Question (4): set-off as between charterers and bank
   
The bank's claim for freight against the charterers was brought by them as legal assignees of the owners. It follows that the bank's rights against the charterers are governed by s 136(1) of the Law of Property Act 1925, which provides:

   'Any absolute assignment by writing under the hand of the assignor (not purporting to be by way of charge only) of any debt or other legal thing in action, of which express notice in writing has been given to the debtor, trustee or other person from whom the assignor would have been entitled to claim such debt or thing in action, is effectual in law (subject to equities having priority over the right of the assignee) to pass and transfer from the date of such notice-(a) the legal right to such debt or thing in action; (b) all legal and other remedies for the same; and (c) the power to give a good discharge for the same without the concurrence of the assignor ... '
It was contended for the charterers that, even if, as I have held in answering question (3), they were not entitled to set up their counterclaim in respect of the damages suffered by them as a result of the owners' repudiation of the charterparty as a defence by way of equitable set-off as between them and the owners, they were nevertheless entitled to rely on such counterclaim as a defence as between them and the bank, on the ground that it constituted an equity to which the assignment of the right to freight was made subject under s 136(1) above.
   In support of this contention for the charterers reliance was placed on certain passages in the judgment of the Privy Council delivered by Lord Hobhouse in Newfoundland Government v Newfoundland Rly Co (1888) 13 App Cas 199 and on passages from various textbooks which appear to be largely founded on that case. I discussed the Newfoundland Rly case in some detail in connection with question (3), and I also referred to what I respectfully suggested was a misunderstanding about its effect in the speech of Lord Simon in The Aries [1977] 1 All ER 398 at 406-407, [1977] 1 WLR 185 at 193. The charterers relied particularly for present purposes on a passage in the speech of Lord Hobhouse immediately preceding the passage which I quoted earlier. In the passage so relied on by the charterers Lord Hobhouse, referring to the company's claim for subsidy on the one hand and the government's counterclaim for damages for the failure to complete the railway on the other, said (13 App Cas 199 at 212):

   'The two claims under consideration have their origin in the same portion of the same contract, where the obligations which give rise to them are intertwined in the closest manner.

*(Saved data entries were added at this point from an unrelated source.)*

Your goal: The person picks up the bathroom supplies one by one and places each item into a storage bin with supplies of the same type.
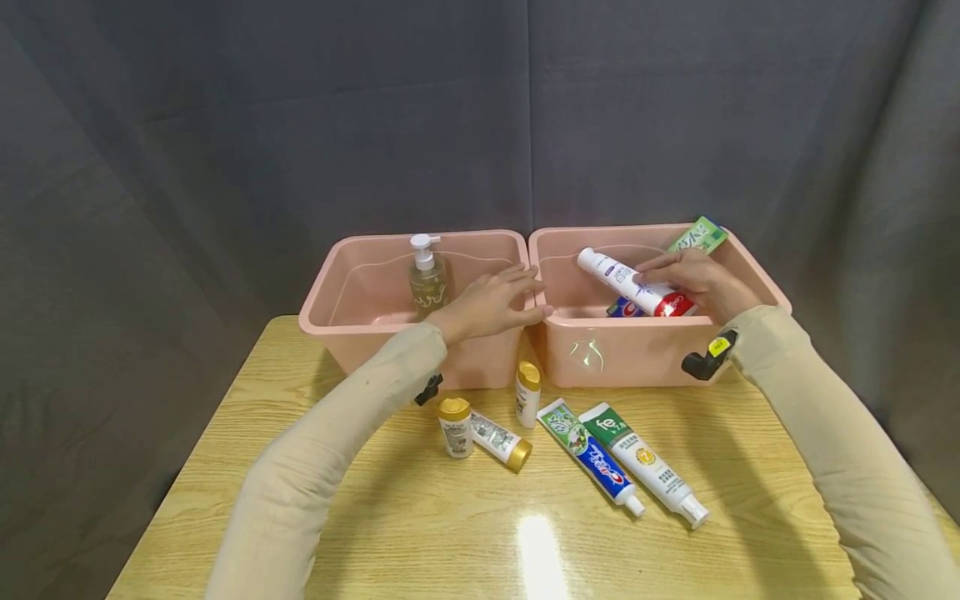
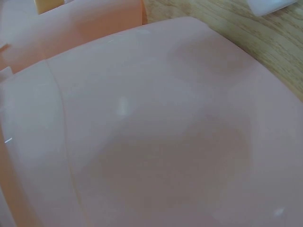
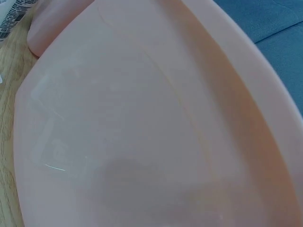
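Note:
In the head view my right hand [image 1: 701, 279] reaches into the right pink bin [image 1: 622, 354] and grips a white-and-red toothpaste tube [image 1: 618, 275], which lies slanted with its white cap toward the left. Under and behind it show a green printed end [image 1: 697, 239] and a blue part [image 1: 626, 308]; whether they are one tube I cannot tell. My left hand [image 1: 491, 304] is over the right front rim of the left pink bin [image 1: 420, 358], its fingers stretched toward the right bin. Both wrist views show mostly smooth bin wall [image 2: 142, 104] [image 3: 113, 109], no fingers.
A pump bottle [image 1: 429, 283] stands in the left bin. On the wooden table, two small gold-capped bottles [image 1: 456, 433] [image 1: 527, 400] stand upright and one [image 1: 495, 437] lies down. Beside them lie a green-and-blue toothpaste tube [image 1: 588, 454] and a green-and-white one [image 1: 645, 462].

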### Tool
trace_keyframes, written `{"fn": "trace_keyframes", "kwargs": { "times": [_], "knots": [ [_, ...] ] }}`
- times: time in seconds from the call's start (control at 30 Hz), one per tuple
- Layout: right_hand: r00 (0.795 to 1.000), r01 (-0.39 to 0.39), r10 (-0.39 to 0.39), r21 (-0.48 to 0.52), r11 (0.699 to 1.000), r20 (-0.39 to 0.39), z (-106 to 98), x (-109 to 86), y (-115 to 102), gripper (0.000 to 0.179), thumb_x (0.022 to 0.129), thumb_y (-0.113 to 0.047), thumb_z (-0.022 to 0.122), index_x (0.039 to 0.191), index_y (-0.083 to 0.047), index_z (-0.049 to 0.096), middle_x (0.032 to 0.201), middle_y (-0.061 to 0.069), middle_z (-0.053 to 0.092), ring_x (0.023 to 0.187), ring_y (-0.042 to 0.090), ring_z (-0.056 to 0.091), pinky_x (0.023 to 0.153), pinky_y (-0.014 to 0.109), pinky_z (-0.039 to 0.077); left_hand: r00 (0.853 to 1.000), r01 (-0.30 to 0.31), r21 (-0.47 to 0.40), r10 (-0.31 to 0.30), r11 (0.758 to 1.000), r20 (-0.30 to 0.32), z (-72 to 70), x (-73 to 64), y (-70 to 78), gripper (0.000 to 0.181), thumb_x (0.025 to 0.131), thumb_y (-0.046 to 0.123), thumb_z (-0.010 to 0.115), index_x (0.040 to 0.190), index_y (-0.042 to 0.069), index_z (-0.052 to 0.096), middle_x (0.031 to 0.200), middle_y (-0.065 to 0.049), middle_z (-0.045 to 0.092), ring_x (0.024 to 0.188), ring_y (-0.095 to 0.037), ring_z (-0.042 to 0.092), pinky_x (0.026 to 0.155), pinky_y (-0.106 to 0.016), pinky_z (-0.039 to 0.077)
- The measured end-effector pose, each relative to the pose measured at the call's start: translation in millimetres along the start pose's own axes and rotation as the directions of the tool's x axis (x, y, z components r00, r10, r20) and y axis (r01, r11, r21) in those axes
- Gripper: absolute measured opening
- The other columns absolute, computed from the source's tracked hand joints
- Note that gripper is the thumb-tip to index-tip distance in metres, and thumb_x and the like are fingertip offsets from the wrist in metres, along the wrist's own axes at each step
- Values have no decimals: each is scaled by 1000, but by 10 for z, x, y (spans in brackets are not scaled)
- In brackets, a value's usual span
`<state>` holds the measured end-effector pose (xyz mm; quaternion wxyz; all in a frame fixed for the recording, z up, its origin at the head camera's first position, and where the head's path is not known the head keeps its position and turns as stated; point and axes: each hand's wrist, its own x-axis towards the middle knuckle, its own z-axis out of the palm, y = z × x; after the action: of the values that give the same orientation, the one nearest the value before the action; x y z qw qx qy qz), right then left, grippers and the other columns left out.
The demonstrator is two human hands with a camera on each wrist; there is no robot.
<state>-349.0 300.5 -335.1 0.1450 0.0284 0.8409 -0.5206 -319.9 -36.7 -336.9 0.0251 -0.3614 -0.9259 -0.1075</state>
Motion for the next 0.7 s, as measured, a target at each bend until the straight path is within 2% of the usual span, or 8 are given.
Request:
{"fn": "trace_keyframes", "kwargs": {
  "times": [0.3,0.7],
  "knots": [
    [1000,1,-1,-33,999,-2,17,-28,-12,62,94,-38,67,148,-12,48,146,21,38,107,33,58,82,36,58,1000,-3,-12,3,1000,-3,2,5,12,65,100,58,41,149,15,46,161,-7,26,149,-28,18,119,-51,15],
    [998,60,-60,-24,998,28,38,9,-39,60,94,-29,70,142,1,50,133,25,46,91,24,62,76,32,58,1000,11,-29,-11,1000,-1,13,-8,14,66,100,59,41,149,15,45,162,-5,25,150,-25,15,120,-50,15]
  ]
}}
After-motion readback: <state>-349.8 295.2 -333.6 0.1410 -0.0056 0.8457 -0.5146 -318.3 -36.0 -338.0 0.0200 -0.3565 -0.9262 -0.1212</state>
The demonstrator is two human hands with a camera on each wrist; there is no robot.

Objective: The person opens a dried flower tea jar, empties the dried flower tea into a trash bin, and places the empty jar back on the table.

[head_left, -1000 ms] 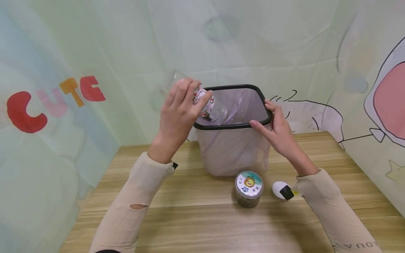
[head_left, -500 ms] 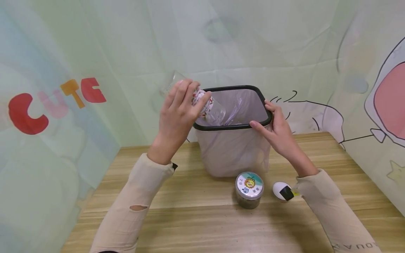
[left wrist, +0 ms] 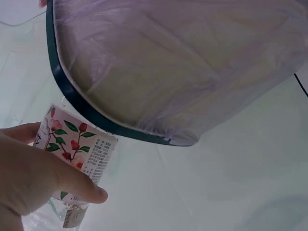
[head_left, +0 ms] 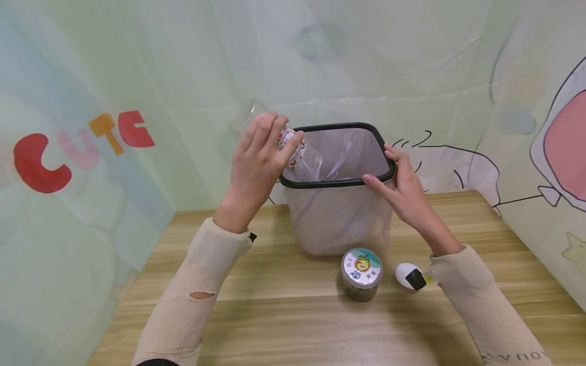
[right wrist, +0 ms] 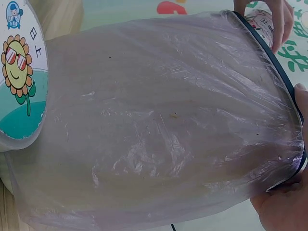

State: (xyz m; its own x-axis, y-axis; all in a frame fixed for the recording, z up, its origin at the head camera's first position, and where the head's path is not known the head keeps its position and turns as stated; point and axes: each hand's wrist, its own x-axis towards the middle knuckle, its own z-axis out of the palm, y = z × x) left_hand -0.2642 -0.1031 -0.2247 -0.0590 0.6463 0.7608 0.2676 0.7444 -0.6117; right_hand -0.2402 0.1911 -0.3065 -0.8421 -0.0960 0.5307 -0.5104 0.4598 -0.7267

The claim of the Governement does not arise from any fresh transaction freely entered into by it after notice of the assignment by the company. It was utterly powerless to prevent the company from inflicting injury on it by breaking the contract. It would be a lamentable thing if it were found to be the law that a party to a contract may assign a portion of it, perhaps a beneficial portion, so that the assignee shall take the benefit, wholly discharged of any counterclaim by the other party in respect of the rest of the contract, which may be burdensome.'
Hobhouse J in his judgment in the present case made a very full and careful analysis of the Newfoundland Rly case (see [1987] 1 Lloyd's Rep 239 at 254-257). I respectfully agree with that analysis, and in particular with two matters contained in it. The first matter is that the case was one of equitable set-off, in the sense that it was held that the government's counterclaim in respect of the company's breach of contract in failing to complete the railway, because it flowed out of and was inseparably connected with the contract between the parties, operated as a defence by way of equitable set-off to the558 company's claim for subsidy. The second matter is that Lord Hobhouse drew no distinction in this respect between the rights of the government against the company on the one hand and its rights against the company's assignees on the other. On the contrary he made it clear that the government's counterclaim operated as a defence by way of equitable set-off both against the company and against the assignees.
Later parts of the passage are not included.